Required action – From the entries that follow, report every line in which "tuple" occurs.

Data for processing –
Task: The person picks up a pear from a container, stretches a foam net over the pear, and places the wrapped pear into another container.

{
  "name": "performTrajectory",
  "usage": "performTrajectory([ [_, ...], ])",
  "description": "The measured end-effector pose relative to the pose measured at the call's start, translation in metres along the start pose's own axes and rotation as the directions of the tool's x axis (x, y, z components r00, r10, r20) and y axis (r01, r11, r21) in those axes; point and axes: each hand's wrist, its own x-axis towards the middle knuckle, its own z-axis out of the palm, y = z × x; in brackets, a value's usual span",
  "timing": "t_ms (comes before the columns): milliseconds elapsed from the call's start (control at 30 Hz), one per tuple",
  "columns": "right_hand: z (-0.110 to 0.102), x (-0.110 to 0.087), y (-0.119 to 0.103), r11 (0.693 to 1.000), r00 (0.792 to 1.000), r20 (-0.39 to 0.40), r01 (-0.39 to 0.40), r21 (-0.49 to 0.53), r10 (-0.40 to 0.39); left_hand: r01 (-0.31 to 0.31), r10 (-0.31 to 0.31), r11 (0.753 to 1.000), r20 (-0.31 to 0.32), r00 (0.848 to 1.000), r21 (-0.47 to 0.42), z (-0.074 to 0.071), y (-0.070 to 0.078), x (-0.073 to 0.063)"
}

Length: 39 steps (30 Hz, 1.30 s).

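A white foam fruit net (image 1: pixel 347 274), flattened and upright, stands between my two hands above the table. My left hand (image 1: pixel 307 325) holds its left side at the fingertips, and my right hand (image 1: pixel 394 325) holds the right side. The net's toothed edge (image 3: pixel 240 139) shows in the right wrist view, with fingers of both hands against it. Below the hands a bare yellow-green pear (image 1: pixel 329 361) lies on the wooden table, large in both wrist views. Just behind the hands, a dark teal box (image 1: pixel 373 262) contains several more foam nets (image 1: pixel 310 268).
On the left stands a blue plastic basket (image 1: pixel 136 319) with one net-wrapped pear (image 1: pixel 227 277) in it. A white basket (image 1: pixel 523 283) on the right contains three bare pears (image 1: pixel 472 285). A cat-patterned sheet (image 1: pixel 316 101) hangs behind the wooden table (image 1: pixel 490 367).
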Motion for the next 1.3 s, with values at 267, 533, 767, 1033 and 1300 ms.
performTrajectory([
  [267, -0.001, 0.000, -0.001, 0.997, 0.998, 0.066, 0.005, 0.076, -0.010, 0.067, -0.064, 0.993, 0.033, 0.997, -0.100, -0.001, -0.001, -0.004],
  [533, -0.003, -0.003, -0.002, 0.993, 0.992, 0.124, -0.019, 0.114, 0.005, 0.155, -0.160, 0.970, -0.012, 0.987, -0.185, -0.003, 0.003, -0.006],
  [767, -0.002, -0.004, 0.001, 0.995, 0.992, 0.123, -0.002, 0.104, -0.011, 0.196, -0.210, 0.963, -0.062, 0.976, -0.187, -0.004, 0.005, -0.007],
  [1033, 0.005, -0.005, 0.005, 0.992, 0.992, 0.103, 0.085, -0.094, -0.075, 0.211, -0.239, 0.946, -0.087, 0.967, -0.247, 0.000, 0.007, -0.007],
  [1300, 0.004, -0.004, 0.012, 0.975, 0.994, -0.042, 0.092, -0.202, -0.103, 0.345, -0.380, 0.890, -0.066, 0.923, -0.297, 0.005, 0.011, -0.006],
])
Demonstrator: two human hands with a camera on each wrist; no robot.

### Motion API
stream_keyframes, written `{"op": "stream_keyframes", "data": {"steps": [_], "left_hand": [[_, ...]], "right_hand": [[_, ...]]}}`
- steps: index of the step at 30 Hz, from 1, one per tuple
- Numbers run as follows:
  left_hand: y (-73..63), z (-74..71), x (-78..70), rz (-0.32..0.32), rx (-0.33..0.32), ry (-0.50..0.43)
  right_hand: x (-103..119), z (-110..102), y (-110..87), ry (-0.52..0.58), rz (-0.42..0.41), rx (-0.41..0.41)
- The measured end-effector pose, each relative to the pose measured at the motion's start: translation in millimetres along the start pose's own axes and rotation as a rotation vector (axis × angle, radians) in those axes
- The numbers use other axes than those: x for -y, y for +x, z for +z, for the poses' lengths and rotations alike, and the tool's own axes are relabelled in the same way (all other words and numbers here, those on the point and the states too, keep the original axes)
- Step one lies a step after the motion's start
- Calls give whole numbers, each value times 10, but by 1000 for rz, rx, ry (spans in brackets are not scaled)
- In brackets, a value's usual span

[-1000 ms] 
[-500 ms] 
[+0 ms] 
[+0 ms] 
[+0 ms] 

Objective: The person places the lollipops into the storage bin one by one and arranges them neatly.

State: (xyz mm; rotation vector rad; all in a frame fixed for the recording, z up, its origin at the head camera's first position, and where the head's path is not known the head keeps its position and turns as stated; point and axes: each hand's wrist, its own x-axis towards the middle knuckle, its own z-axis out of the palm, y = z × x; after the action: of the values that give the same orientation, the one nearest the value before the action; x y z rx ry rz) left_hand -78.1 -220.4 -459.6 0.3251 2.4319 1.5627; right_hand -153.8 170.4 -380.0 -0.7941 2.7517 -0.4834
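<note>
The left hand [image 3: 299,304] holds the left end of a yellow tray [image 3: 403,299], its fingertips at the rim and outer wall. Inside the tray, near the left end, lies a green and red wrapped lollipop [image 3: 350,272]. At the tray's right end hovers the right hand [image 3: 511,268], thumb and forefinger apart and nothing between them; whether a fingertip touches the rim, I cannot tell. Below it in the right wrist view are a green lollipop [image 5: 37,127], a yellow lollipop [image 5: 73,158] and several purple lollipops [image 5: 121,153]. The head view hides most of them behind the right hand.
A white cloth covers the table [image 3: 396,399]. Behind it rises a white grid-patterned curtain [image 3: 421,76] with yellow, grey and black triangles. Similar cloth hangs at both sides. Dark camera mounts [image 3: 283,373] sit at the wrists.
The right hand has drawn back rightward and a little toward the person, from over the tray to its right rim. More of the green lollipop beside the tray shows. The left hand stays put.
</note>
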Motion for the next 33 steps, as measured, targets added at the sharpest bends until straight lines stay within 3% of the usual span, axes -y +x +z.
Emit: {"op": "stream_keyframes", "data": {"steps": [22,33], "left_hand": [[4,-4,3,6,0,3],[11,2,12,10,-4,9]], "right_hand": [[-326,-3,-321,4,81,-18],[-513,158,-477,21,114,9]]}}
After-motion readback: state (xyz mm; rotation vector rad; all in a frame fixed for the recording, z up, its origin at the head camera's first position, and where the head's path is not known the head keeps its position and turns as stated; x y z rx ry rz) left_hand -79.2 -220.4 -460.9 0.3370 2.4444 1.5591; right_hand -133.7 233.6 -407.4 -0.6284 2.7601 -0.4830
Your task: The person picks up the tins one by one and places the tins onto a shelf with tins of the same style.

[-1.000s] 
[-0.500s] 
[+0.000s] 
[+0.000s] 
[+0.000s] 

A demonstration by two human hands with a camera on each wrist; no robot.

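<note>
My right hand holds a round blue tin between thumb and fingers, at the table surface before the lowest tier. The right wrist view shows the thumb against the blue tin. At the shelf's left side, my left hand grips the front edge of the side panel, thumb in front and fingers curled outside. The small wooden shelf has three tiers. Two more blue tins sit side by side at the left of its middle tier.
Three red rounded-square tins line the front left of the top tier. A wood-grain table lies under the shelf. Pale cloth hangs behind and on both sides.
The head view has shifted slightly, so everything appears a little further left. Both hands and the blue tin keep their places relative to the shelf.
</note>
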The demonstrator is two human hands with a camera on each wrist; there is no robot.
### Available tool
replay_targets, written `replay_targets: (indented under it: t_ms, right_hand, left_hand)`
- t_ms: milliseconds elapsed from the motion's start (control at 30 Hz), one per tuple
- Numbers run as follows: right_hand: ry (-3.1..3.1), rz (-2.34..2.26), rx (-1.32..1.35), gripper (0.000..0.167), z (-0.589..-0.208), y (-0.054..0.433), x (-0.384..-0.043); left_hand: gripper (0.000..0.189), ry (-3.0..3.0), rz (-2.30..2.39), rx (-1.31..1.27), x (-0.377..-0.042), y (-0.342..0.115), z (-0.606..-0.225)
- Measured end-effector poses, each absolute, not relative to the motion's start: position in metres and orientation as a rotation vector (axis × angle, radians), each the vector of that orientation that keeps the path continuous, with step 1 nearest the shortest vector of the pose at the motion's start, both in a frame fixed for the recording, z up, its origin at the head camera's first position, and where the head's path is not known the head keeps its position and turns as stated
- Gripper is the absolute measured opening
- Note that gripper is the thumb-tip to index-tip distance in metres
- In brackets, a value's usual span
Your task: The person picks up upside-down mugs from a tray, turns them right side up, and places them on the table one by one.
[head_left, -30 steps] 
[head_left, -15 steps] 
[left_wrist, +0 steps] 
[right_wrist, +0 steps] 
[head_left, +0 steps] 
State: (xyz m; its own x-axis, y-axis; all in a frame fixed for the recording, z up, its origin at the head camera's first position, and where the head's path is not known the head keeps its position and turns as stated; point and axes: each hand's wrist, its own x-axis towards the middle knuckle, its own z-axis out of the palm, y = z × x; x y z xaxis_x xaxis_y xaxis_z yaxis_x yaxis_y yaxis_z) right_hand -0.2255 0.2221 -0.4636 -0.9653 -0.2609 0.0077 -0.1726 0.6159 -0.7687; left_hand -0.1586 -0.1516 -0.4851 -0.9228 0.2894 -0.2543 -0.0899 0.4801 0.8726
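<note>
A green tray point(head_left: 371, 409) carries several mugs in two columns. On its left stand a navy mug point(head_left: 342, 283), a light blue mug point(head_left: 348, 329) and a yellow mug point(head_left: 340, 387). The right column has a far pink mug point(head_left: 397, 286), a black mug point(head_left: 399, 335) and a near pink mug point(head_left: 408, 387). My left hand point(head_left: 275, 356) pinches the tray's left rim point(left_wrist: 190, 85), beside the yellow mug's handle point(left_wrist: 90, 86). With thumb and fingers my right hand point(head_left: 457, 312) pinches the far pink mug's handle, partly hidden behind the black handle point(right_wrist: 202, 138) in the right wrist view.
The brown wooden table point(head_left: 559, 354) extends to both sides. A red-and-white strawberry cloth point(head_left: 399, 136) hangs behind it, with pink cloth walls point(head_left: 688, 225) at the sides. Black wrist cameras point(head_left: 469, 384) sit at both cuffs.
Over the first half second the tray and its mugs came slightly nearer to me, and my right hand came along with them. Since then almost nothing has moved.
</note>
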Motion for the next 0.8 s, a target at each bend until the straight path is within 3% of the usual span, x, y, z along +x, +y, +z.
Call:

Answer to this exercise –
  "timing": "t_ms (comes before the columns): milliseconds elapsed from the call's start (control at 30 Hz), one per tuple",
- steps: index of the step at 30 Hz, from 1, one per tuple
- t_ms: milliseconds elapsed from the motion's start (control at 30 Hz), one per tuple

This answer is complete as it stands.